Também no II Congresso de Direito de Família do Mercosul, foi proferida palestra pelo Dr. José J. Camargo, Diretor- médico do Hospital Dom Vicente Scherer, Presidente da Sociedade Brasileira de Cirurgia Torácica e professor da UFRGS.Pioneiro em transplante de pulmão na América Latina, em 1989, tendo realizado cerca de 300 transplantes de pulmão e sendo o único a realizar transplante de pulmão com doadores vivos fora dos Estados Unidos. Foi o idealizador e hoje dirige o Centro de Transplantes da Santa Casa de Porto Alegre, e é Diretor de Cirurgia Torácica no Pavilhão Pereira Filho, também da Santa Casa, tendo realizado mais de 30.000 cirurgias de tórax. Tem centenas de publicações científicas e já proferiu cerca de 900 conferências, em 22 países.
Durante a palestra, ele leu uma crônica sua postada Zero Hora nº. 15880, 15/2/2009, a qual reproduzo aqui:
"O sagrado direito de morrer
Em estado vegetativo, era um ser inerte, disforme e alienado. As contraturas e a atrofia muscular determinaram que todas as articulações ficassem deformadas e rígidas. O lindo cabelo preto já não brilhava e fora cortado bem curto, porque assim era mais fácil mantê-lo razoavelmente limpo apesar dos vômitos e das regurgitações e da saliva que, não sendo mais engolida, teimava em escorrer pelos lados da boca e a formar poças atrás da nuca, na junção com o travesseiro de plástico.

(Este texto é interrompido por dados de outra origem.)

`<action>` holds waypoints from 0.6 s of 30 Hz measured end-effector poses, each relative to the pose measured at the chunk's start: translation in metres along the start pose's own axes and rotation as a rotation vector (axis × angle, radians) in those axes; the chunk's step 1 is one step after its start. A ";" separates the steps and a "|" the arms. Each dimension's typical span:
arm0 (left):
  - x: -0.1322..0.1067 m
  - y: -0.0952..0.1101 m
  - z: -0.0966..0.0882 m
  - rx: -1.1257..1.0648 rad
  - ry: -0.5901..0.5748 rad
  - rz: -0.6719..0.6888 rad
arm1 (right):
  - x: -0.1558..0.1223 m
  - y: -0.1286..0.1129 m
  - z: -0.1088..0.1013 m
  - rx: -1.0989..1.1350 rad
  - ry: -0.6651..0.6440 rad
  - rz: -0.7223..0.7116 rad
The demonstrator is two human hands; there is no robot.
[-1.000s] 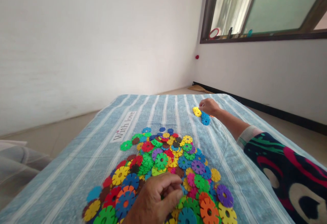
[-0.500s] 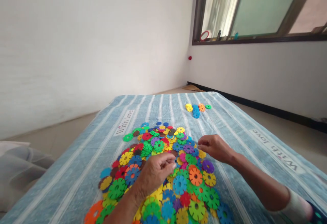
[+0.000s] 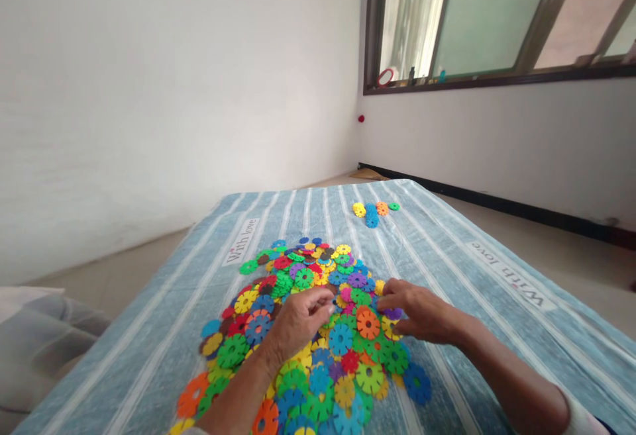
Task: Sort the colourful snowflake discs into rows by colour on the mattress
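Observation:
A pile of colourful notched plastic discs (image 3: pixel 340 339) covers the near middle of the striped cloth. Over the pile's centre, my left hand (image 3: pixel 304 322) is closed in a pinch; what is between its thumb and fingertips, if anything, I cannot make out. My right hand (image 3: pixel 422 310) reaches in at the pile's right edge with thumb and fingers apart. Its fingertips lie over a purple disc (image 3: pixel 393 314), close to a yellow disc (image 3: pixel 391 329). An orange disc (image 3: pixel 368 323) lies between the two hands.
Farther back on the striped blue cloth (image 3: pixel 303 213) lie a yellow disc stack (image 3: pixel 358 210), blue discs (image 3: pixel 371 217), orange discs (image 3: pixel 382 208) and a green disc (image 3: pixel 394 206). White walls and a window (image 3: pixel 489 18) stand beyond. Translucent sheeting (image 3: pixel 47 336) is at left.
My right hand has moved nearer onto the pile's right edge, and its fingers have spread. The left hand keeps its pinch in nearly the same place. The view has turned slightly right.

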State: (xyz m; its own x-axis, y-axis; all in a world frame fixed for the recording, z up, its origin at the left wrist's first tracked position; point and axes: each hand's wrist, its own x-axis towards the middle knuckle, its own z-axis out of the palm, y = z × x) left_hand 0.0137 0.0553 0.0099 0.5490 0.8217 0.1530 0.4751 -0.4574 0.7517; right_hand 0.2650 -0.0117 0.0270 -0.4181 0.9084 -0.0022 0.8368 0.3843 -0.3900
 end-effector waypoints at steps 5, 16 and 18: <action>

Os olhos amendoados na foto sorridente não tinham mais nenhuma expressão, vagavam perdidos na falta de horizontes e exigiam um cuidado constante porque a tendência de se manterem semiabertos e sem as piscadelas protetoras determinava uma conjuntivite crônica com a presença permanente de crostas.
Sem controle sobre os esfíncteres, não havia como evitar o uso de fraldas que nos últimos anos foram ficando progressivamente maiores para que não extravasassem as fezes, que diluídas pela urina tendiam a escorrer para os lençóis. Na verdade, quanto mais perfeita a vedação das fraldas, mais o paciente é obrigado a conviver com seus dejetos.
Por mais que a equipe de enfermagem se esforce, é quase impossível evitar as assaduras e as escaras, que são áreas de necrose da pele nos pontos de compressão dos ossos contra o colchão. A higiene pessoal de quem não abre as mãos, não estende as articulações e mantém uma contratura espástica das mandíbulas, é sempre incompleta e precária.
Semanas depois do acidente, a intubação pela boca fora substituída por um orifício no pescoço, através do qual uma cânula traqueal era mantida conectada a um aparelho de respiração artificial, 24 horas por dia. Outra sonda fora introduzida no abdômen diretamente no estômago, para alimentação, depois que se verificou que não tinha mais perspectivas de voltar a mastigar e engolir.
Com esta lesão cerebral grave, que por pouco não lhe provocou morte encefálica, Eluana Englaro fora acompanhada, com alguma expectativa, durante seis meses, período durante o qual as lesões neurológicas reversíveis se recuperam.
Não um, mas 14 semestres depois, Giuseppe, seu amado pai, sofrido e desesperançado, consciente de que esse martírio se arrastaria tão mais quanto mais perfeitos fossem os cuidados de sustentação médica disso que parecia tudo, menos vida, entrou na Justiça italiana com o pedido de cessação do atendimento, para cumprir a vontade da filha, que um dia, saudável e feliz, lhe manifestara o repúdio aos métodos irracionais de protelação da morte.
Dez anos depois, numa decisão que só o ministro Berlusconi seria capaz de considerar precipitada, a Suprema Corte italiana autorizou a ortotanásia, ou seja, a interrupção do suporte artificial da vida.
Essas discussões que comoveram a Itália e o mundo têm a idade da moderna terapia intensiva, uma das grandes conquistas da medicina moderna, capaz de salvar pessoas condenadas à morte poucas décadas atrás, mas também, em alguns traumatismos cranianos graves, de criar arremedos humanos suficientemente grotescos para gerar em pais extremados o antes impensável sentimento da morte desejada.
Todo o esforço da terapia intensiva na luta contra a morte só tem sentido se houver a chance de uma vida digna depois desse enfrentamento.
As teses que apoiam a defesa incondicional da vida, baseadas em sectários conceitos religiosos, precisam ser urgentemente recicladas de racionalidade e de compaixão.
Considero que neste caso todas as opiniões contrárias são desrespeitosas com o doloroso martírio do Giuseppe.
Ou haverá um juiz mais imparcial do que um pai que conviveu com o conflito desses sentimentos durante 17 anos e que, exaurido pelo sofrimento, decidiu que a morte em vida é a mais indigna de todas as mortes?"